Seems you got plenty of interest and I not much time to make a character (choosing equipment is hell). Best I bow out of this and taking a spot as alternate, if possible.


----------



## GandalfMithrandir (Jul 19, 2011)

> Is it alright if I want to play? I could roll up a undead lord cleric or somesuch.




That would be cool




> Character concept pending approval:
> 
> A Lawful Evil 1 Rogue/7 Monk that has taken several vows (no not for min-maxing, I simply like the idea) including Celibacy, Fasting, and possibly Truth. He would not believe in poverty, or peace, but instead would wish to cleanse the world of the weak. He was born from a rough background, never knowing his parents, and was essentially a street rat. After finding direction in a monastery, he has dedicated his life to the unforgiving principles of them, but still uses his tactics learned as a rogue from his earlier life.
> 
> Trying to get into a tripping / sneak attack combo, possibly with the weapon adept class variant. Does that sound plausible Gandalf?




I like this concept



> hey boss, what do you think of Pathfindering this 3,5 prc:
> 
> swiftblade prc
> 
> ...




looks good




> Seems you got plenty of interest and I not much time to make a character (choosing equipment is hell). Best I bow out of this and taking a spot as alternate, if possible.

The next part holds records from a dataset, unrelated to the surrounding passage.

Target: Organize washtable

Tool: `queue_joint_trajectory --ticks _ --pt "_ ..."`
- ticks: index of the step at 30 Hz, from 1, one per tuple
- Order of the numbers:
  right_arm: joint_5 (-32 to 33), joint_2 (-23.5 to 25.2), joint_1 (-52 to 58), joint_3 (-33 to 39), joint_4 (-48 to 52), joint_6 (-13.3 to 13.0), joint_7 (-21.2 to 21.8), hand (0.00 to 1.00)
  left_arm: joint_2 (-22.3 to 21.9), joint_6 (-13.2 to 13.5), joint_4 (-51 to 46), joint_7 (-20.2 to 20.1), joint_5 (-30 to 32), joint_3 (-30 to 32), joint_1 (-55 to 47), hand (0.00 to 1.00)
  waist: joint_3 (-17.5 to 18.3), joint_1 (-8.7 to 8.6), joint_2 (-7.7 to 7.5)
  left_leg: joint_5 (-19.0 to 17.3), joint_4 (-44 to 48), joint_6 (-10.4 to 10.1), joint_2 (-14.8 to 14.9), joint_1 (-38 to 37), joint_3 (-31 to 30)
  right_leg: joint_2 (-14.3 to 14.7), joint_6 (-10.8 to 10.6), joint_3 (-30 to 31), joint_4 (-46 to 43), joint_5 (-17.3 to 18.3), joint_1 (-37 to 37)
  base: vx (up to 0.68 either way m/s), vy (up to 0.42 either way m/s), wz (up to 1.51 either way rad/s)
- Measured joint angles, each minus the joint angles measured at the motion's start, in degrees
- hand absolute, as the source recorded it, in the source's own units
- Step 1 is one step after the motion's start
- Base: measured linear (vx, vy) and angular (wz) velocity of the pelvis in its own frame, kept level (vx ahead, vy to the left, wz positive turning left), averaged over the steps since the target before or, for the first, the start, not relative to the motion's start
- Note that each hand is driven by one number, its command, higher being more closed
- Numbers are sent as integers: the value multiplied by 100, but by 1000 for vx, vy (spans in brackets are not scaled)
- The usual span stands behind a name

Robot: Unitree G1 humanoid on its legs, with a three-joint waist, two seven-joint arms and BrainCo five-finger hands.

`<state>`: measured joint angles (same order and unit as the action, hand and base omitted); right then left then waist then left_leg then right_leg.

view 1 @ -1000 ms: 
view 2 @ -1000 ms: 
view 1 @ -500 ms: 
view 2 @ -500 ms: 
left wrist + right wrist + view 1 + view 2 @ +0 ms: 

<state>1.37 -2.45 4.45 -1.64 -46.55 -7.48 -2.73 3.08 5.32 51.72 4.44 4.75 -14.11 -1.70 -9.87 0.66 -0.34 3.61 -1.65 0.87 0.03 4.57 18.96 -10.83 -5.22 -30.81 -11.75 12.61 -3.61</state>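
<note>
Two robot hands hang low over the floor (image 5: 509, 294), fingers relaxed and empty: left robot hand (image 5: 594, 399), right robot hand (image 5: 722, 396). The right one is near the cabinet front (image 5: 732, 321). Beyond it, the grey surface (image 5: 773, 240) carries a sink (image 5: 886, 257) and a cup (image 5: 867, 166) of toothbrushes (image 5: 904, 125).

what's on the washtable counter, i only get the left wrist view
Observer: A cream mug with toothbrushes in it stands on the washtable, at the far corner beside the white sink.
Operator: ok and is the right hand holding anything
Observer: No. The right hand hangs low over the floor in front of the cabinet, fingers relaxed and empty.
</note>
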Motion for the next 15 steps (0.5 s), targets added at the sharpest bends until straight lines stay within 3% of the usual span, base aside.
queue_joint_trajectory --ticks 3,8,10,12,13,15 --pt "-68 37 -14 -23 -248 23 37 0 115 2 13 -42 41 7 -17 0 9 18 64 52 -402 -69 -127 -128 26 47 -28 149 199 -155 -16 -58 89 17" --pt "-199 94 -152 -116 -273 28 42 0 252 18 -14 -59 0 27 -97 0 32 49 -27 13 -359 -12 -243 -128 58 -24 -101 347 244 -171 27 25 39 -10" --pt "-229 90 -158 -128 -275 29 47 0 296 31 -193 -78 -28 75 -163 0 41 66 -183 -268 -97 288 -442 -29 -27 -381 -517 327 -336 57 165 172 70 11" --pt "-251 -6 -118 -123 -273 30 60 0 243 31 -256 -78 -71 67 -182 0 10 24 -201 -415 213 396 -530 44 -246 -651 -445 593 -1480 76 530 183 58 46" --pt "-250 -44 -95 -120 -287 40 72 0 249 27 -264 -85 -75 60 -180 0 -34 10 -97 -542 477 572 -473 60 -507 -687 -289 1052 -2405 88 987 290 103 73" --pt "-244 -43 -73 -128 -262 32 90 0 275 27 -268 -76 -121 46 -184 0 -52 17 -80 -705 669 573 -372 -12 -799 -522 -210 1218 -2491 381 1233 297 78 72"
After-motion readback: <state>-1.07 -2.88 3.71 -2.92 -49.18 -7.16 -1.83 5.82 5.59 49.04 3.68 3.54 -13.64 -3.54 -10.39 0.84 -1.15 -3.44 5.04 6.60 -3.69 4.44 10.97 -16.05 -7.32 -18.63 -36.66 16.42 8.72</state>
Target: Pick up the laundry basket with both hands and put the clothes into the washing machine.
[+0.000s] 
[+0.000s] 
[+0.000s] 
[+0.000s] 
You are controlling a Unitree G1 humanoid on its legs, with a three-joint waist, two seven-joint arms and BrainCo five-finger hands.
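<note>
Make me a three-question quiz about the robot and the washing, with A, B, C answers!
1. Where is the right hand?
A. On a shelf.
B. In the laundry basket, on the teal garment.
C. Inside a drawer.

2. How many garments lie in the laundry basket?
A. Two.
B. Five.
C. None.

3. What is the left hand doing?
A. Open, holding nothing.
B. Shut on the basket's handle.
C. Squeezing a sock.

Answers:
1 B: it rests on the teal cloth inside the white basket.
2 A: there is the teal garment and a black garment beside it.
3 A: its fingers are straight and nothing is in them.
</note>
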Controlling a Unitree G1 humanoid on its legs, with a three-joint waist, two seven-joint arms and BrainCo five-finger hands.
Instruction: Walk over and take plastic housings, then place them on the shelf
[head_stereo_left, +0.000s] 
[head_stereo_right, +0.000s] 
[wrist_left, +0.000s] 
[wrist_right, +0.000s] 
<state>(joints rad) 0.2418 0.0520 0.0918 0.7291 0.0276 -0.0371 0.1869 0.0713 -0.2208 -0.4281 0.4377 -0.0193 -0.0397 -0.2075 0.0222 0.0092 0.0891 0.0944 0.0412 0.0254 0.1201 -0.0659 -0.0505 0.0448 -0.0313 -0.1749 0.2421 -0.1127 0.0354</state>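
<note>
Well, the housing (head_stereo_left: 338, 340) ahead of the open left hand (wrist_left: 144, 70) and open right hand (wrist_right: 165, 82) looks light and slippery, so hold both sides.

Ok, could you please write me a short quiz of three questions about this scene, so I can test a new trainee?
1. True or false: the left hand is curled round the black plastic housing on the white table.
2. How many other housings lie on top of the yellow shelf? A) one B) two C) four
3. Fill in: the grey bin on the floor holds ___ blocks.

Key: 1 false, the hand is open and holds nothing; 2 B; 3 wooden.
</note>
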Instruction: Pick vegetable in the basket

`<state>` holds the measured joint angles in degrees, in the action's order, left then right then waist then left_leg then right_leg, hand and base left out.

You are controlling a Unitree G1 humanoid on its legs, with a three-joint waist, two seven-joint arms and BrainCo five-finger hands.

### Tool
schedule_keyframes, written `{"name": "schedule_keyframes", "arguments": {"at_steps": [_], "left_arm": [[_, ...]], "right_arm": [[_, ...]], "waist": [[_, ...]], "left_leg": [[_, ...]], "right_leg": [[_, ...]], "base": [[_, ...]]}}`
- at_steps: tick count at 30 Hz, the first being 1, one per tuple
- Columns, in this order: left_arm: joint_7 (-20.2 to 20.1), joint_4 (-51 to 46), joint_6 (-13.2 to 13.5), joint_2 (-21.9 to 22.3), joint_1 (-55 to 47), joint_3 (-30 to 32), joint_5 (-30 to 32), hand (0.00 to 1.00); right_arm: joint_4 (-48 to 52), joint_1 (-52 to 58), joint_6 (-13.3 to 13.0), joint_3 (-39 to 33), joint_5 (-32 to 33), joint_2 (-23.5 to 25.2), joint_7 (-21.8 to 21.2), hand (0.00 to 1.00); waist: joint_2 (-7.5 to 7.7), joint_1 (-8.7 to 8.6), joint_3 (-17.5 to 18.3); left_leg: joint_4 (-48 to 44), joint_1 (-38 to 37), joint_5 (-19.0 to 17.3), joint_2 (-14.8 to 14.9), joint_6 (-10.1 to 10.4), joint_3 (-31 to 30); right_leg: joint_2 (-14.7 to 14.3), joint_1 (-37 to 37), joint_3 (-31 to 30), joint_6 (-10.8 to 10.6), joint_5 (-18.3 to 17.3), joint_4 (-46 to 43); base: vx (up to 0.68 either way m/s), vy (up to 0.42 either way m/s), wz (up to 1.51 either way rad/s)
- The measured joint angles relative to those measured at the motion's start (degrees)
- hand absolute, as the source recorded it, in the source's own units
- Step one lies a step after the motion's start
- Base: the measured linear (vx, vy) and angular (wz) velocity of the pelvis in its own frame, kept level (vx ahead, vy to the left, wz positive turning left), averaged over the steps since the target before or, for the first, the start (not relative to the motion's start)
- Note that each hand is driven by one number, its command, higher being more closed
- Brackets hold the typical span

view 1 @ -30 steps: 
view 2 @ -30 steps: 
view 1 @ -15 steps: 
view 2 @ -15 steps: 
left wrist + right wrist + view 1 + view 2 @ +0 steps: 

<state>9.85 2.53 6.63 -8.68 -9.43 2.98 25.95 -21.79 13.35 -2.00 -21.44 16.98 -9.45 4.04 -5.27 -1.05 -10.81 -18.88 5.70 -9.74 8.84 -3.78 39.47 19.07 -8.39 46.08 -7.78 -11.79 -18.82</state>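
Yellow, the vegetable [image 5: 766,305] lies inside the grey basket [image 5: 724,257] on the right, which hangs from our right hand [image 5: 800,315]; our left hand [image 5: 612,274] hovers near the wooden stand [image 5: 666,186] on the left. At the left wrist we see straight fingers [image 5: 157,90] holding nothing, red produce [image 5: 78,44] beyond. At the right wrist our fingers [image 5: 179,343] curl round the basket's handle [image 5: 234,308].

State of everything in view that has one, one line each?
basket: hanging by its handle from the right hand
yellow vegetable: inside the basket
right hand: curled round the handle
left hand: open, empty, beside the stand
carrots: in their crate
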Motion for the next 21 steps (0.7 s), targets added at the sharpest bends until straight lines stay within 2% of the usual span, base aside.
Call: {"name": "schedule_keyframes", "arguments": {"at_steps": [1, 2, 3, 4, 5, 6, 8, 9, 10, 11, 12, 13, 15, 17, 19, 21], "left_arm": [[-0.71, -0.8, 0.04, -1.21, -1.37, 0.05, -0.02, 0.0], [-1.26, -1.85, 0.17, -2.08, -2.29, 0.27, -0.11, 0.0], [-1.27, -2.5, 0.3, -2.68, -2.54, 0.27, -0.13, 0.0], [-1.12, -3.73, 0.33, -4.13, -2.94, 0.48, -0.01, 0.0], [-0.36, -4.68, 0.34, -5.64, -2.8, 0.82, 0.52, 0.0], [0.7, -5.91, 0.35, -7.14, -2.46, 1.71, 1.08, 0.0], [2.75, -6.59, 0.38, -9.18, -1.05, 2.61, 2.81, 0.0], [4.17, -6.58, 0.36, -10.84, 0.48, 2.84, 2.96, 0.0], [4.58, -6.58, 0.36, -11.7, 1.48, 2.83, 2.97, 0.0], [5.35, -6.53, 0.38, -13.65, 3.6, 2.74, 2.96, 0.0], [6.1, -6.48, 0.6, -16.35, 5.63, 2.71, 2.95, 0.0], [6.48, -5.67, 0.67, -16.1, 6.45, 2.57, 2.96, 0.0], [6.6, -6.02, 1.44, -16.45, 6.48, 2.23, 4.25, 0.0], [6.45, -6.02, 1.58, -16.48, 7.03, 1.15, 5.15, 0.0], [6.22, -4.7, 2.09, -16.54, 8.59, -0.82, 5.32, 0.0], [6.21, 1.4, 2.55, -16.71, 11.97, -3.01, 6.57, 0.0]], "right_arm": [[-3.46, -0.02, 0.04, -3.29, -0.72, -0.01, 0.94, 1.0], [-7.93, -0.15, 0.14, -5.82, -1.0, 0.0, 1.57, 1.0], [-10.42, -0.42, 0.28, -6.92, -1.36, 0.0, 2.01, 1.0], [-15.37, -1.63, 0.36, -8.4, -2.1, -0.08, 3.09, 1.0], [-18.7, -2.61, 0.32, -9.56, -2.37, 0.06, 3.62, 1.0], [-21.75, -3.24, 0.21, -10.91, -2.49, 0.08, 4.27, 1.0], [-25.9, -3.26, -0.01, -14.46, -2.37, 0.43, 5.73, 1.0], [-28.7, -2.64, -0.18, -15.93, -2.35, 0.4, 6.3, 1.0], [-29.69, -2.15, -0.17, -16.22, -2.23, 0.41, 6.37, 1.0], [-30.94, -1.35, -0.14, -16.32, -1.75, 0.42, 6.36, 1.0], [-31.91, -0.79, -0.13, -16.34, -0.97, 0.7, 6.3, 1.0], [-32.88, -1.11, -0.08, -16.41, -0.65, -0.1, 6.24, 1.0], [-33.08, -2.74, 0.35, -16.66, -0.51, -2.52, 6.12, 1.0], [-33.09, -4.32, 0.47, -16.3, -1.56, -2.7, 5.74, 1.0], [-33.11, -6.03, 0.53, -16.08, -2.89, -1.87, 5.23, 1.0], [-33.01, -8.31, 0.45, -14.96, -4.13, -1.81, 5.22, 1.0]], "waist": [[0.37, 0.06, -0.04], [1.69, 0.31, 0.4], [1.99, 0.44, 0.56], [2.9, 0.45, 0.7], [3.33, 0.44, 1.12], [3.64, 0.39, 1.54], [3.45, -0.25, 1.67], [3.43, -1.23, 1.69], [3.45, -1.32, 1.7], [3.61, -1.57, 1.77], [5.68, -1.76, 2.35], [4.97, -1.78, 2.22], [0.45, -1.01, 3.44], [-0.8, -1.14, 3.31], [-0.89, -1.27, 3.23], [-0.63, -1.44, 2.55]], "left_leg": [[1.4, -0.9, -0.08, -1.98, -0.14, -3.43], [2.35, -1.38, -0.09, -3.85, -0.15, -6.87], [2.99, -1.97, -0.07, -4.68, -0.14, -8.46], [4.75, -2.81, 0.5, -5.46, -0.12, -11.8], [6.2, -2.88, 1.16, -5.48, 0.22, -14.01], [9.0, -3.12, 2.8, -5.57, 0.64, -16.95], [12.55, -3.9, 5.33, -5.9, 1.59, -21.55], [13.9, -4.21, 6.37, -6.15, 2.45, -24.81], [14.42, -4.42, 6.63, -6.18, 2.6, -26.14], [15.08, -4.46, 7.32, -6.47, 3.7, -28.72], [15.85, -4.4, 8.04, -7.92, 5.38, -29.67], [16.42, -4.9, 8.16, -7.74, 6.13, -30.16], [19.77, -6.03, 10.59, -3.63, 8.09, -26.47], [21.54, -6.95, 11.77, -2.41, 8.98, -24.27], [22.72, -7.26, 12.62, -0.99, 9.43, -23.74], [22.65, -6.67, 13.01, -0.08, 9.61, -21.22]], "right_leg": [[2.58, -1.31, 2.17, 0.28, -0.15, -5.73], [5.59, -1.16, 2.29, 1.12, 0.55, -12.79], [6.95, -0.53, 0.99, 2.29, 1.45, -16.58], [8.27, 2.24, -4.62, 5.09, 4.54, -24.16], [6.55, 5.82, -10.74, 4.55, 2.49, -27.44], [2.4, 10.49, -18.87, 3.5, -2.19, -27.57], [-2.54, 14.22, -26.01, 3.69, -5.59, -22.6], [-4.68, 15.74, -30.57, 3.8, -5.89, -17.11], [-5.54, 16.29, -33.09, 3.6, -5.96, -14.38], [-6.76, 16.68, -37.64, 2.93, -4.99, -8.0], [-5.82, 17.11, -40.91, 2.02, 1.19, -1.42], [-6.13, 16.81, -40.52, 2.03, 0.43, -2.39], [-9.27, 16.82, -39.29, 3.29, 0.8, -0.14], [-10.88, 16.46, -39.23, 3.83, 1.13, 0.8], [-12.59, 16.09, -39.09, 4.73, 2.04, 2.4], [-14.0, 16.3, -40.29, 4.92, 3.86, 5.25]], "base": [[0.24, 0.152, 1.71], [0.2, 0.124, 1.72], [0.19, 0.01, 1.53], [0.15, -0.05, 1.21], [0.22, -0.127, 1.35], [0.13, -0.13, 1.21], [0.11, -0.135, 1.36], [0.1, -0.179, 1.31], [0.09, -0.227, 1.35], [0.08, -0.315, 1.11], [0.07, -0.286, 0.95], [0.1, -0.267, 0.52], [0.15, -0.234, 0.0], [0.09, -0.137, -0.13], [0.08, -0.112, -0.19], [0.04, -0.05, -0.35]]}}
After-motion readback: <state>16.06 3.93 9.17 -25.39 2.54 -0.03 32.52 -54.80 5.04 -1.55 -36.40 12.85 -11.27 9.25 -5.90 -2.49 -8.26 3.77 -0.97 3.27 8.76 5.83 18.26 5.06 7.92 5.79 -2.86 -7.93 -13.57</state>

An alternate is definitely possible, also if we wanted to do 2 groups of three people each that would work too, we have 6 people including Walking Dad, so if you really want to play we can do that (you were one of the first ones here, afterall) or we can go with the five person group with WD as an alternate. Either way works for me.


----------



## Insight (Jul 19, 2011)

I am interested in this as well.  Let me know if you are considering 2 groups or if you are full and I should bugger off.


----------



## GandalfMithrandir (Jul 19, 2011)

two groups seems like a good idea at this point, so welcome, Insight!


----------



## [OMENRPG]Ben (Jul 19, 2011)

Awesome, I might just go straight monk, but same in effect either way. 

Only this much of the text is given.